* Goal of the exercise
Each line of the data below containing "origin" needs to be listed.

* Data supplied
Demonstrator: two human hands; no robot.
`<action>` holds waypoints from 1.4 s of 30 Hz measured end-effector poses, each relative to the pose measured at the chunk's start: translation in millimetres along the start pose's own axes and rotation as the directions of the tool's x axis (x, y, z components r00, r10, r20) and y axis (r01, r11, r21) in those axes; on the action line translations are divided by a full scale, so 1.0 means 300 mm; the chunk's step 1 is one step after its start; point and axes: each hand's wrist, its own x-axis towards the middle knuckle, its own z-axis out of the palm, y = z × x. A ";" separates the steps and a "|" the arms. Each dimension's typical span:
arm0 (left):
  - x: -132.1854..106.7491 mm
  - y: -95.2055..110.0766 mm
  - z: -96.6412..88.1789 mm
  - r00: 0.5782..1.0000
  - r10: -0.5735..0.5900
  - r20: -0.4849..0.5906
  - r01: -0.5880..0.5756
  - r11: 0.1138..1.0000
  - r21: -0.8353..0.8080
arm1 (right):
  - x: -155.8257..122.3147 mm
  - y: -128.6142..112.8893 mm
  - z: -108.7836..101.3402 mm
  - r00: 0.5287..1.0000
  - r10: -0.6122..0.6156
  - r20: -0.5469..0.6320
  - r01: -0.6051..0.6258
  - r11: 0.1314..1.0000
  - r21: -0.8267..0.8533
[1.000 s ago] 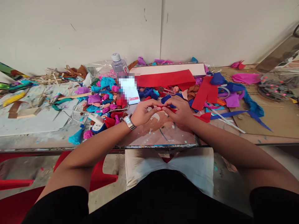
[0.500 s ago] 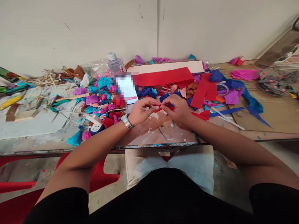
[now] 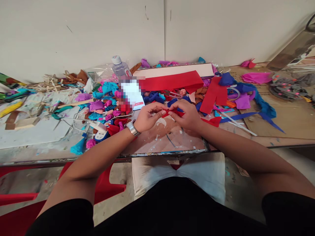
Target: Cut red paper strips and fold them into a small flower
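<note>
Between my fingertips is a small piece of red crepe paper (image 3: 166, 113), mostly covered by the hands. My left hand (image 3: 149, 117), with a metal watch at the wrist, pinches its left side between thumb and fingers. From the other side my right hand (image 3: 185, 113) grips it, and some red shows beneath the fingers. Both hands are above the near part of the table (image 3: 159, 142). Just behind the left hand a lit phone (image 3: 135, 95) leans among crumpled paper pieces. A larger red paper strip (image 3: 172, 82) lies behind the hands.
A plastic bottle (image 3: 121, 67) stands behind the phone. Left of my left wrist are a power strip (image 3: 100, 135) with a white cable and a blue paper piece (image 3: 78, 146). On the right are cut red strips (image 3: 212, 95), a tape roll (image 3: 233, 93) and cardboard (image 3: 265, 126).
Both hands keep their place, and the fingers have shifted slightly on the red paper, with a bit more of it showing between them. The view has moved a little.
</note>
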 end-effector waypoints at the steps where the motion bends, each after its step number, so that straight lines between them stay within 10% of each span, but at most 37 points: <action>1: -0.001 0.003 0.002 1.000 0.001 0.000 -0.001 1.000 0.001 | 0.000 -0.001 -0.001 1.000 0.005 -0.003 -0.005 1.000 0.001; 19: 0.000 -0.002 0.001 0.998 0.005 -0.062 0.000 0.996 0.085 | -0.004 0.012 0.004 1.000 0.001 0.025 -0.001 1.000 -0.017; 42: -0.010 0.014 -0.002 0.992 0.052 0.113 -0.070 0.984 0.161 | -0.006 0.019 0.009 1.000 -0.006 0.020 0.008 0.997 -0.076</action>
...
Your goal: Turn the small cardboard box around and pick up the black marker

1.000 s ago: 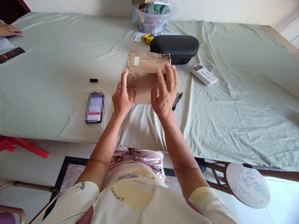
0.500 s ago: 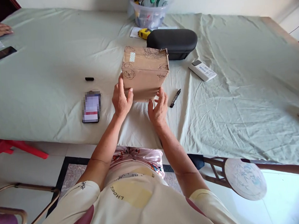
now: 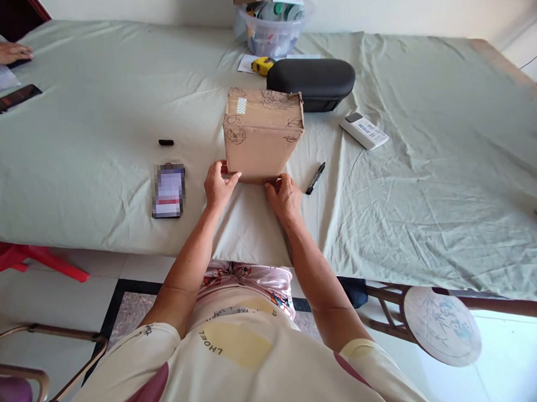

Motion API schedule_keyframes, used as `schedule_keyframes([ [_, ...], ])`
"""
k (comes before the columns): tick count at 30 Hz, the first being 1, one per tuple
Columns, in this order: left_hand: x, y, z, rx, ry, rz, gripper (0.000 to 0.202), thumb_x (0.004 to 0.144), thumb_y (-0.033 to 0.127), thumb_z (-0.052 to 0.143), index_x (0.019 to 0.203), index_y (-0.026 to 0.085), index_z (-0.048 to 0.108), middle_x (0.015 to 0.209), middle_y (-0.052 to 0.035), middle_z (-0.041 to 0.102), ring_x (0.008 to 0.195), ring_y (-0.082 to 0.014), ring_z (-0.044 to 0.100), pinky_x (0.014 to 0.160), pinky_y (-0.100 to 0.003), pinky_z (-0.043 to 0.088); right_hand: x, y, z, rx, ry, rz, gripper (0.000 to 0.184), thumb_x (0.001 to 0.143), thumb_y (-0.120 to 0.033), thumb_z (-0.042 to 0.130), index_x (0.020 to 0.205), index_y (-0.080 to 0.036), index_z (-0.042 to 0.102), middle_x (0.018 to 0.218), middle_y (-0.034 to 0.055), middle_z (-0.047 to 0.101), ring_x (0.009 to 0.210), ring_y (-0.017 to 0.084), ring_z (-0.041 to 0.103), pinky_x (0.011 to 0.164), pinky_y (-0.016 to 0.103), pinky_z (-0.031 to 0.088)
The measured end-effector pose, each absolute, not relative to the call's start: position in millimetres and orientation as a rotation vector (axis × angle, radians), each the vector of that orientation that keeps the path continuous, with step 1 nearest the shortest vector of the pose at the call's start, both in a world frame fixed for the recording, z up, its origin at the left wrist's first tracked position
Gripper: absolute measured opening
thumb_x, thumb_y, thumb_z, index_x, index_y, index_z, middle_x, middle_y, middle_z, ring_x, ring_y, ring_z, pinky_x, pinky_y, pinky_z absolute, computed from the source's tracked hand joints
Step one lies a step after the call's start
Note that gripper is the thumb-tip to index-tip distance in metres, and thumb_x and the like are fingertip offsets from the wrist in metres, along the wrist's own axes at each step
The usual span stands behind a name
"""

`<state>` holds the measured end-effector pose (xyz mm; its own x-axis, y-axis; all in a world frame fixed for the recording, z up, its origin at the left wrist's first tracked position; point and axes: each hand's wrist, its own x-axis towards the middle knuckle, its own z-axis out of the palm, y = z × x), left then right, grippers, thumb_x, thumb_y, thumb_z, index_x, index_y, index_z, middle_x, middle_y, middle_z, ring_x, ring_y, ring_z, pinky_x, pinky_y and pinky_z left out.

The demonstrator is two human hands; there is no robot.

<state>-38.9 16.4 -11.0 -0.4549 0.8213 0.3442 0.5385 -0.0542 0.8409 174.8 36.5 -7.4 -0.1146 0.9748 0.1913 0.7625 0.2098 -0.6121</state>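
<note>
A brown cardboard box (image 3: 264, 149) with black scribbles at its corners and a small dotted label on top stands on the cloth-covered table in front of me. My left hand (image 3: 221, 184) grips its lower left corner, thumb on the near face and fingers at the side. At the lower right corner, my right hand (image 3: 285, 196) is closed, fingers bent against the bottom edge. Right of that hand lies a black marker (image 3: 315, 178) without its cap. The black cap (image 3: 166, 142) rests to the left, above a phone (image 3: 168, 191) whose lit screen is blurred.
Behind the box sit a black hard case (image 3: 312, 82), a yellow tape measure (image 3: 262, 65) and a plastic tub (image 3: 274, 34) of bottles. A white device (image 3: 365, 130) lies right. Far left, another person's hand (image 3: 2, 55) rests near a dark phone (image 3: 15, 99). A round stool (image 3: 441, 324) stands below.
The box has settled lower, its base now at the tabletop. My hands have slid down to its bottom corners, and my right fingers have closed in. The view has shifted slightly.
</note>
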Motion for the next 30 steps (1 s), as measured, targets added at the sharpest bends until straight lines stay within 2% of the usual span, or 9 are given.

* Solution to this problem
The measured end-effector pose, each absolute, not relative to the call's start: position in millimetres and orientation as a rotation vector (axis × angle, radians), each the vector of that orientation that keeps the path continuous, with step 1 nearest the shortest vector of the pose at the call's start, both in a world frame fixed for the recording, z up, its origin at the left wrist's first tracked position
`<state>` holds the measured end-effector pose (xyz mm; its own x-axis, y-axis; all in a world frame fixed for the recording, z up, its origin at the left wrist's first tracked position; point and axes: each hand's wrist, its own x-axis towards the middle knuckle, its own z-axis out of the palm, y = z × x), left then right, grippers, thumb_x, thumb_y, thumb_z, index_x, index_y, index_z, middle_x, middle_y, middle_z, ring_x, ring_y, ring_z, pinky_x, pinky_y and pinky_z left out.

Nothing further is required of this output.